US Health Services Nominee Alex Azar’s Reproductive Health Dilemma

Alex Azar, the Trump Administration’s nominee to serve as Secretary of Health and Human Services (HHS), is making headlines during nomination hearings focused largely on his views regarding the cost of drugs. However, Azar’s nomination provides a vital opportunity to distinguish himself from his disgraced predecessor, Tom Price, and oversee US and global health policy with respect for science and evidence.

Price’s parting gift, and Azar’s incoming challenge, lies in a draft strategic plan for the Department of Health and Human Services, that represents yet another egregious effort to roll back women’s and girls’ human rights. The document, which covers the next four years, lays out the agency’s strategic goals and objectives as well as the means for measuring progress. Among other deviations from previous US law and policy, the draft strategic plan bases policy on a claim that life begins at conception. Such a policy flies in the face of both established legal precedent and scientific fact, and would threaten women’s rights in the United States and around the world.

In an effort to restrict women’s right to abortion, anti-choice organizations and advocates have long tried to insert provisions into laws and policies that would recognize the fetus as a person with rights that are distinct from the person who is carrying it.  Not only do scientific and medical experts repeatedly emphasize that there is no evidence to support claims of life beginning at conception, but that perspective is deeply embedded in US legal precedent. From the landmark Roe v. Wade decision, which found that “that the word ‘person,’ as used in the Fourteenth Amendment, does not include the unborn,” courts have consistently refused to assign the rights of personhood to fetuses. Instead, they upheld women’s rights to make decisions about their own bodies and lives.

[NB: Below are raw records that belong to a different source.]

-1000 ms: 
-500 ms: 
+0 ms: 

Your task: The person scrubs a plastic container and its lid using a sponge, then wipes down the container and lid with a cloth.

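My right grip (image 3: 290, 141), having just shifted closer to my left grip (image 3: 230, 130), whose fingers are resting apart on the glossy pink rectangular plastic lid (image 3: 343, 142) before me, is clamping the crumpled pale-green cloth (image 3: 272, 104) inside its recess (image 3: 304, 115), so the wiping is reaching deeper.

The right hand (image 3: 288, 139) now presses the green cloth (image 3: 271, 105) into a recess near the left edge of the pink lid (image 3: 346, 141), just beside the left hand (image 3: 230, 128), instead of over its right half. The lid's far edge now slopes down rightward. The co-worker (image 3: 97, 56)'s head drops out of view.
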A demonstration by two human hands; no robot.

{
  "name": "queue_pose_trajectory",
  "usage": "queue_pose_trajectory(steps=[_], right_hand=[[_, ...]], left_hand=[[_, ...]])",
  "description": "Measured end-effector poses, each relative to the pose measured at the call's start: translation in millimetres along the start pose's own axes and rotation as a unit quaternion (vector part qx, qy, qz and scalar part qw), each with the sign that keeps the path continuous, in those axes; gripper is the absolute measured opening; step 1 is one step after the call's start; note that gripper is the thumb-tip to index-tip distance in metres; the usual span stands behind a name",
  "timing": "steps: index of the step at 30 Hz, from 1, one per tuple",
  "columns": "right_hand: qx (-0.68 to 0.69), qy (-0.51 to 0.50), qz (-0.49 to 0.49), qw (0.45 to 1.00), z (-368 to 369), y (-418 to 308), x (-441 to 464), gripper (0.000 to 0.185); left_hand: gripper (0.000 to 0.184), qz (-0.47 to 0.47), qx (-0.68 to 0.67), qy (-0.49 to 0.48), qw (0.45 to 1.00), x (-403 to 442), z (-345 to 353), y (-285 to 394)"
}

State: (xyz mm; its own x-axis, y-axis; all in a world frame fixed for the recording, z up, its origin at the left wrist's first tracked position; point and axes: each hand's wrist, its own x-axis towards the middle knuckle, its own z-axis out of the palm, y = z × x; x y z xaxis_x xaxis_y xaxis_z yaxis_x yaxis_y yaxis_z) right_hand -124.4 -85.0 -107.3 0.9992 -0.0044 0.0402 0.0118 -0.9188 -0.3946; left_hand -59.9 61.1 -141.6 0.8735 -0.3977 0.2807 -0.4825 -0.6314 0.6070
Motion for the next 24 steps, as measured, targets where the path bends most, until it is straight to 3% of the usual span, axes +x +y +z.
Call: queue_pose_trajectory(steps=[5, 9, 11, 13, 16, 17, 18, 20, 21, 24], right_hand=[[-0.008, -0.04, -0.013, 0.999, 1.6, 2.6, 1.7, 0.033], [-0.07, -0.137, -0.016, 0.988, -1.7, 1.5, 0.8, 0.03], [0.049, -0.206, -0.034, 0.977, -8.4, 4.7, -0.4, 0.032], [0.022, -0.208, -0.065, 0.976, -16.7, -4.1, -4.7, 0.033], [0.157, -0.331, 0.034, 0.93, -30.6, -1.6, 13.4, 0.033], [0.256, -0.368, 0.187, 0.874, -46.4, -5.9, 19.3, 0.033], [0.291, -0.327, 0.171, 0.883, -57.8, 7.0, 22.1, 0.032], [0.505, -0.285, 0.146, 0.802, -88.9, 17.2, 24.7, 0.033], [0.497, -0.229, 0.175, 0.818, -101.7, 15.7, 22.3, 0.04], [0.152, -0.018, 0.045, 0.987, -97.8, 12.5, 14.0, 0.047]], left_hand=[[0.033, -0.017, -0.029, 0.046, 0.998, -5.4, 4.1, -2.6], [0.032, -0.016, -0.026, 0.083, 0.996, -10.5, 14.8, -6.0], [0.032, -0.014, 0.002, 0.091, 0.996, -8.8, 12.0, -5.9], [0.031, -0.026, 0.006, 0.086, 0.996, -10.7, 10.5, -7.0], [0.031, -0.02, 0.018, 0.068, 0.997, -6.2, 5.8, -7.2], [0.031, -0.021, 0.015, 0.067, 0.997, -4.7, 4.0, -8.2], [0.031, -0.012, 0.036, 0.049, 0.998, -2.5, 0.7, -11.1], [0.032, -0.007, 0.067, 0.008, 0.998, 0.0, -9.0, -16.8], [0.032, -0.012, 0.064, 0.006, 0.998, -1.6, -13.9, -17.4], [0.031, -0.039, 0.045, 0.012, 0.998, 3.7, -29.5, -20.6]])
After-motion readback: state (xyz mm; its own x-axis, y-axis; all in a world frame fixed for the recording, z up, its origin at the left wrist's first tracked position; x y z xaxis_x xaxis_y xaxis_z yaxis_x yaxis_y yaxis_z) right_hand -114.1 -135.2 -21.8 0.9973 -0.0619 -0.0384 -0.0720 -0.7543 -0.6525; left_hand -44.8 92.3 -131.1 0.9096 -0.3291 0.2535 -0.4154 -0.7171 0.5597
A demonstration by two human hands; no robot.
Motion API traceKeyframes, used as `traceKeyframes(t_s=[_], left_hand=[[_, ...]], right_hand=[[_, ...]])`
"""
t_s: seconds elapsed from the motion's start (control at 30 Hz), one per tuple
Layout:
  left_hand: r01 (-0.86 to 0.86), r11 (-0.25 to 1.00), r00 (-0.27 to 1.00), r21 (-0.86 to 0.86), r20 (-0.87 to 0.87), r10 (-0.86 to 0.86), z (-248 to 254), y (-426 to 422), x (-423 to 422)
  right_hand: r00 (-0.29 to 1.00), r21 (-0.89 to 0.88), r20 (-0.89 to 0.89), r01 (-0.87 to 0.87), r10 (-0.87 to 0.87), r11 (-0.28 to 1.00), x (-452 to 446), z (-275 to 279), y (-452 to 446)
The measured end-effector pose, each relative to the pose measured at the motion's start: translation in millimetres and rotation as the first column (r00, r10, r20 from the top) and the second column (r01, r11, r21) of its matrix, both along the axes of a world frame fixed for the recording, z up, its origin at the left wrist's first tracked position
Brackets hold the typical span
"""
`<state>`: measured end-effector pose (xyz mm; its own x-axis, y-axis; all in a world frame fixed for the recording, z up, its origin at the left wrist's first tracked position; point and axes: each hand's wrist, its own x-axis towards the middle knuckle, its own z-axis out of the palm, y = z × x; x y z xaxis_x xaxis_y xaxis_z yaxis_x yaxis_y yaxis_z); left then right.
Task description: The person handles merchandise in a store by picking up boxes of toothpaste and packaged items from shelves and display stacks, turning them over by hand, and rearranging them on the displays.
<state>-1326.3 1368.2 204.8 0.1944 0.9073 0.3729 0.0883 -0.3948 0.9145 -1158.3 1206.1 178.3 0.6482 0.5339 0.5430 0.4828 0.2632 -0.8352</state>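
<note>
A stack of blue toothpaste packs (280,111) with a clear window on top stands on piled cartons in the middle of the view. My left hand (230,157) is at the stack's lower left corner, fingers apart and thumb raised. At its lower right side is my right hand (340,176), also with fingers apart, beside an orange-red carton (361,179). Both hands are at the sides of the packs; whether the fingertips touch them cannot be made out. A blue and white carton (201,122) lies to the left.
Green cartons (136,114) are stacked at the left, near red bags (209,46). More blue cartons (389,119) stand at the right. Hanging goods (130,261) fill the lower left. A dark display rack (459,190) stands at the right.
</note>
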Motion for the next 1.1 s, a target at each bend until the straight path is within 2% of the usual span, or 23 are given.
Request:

Embedding this language into the strategic plan of the agency charged with protecting public health would have major consequences for women’s lives. First, it would give HHS a stronger mandate to issue regulations further restricting women’s rights to make decisions about their bodies in the United States, such as those regulating contraceptives, emergency contraception, and access to abortion.

It could also provide an opening for regulation of women’s behaviors during pregnancy, accelerating the trend towards punishing women for negative pregnancy outcomes. The plan, as drafted, could also give cover to actions like those of Scott Lloyd, who as director of the HHS Office of Refugee Resettlement has personally intervened to obstruct young women currently in HHS custody from receiving the legal abortions they want and have a right to, most notably in the recent case of Jane Doe.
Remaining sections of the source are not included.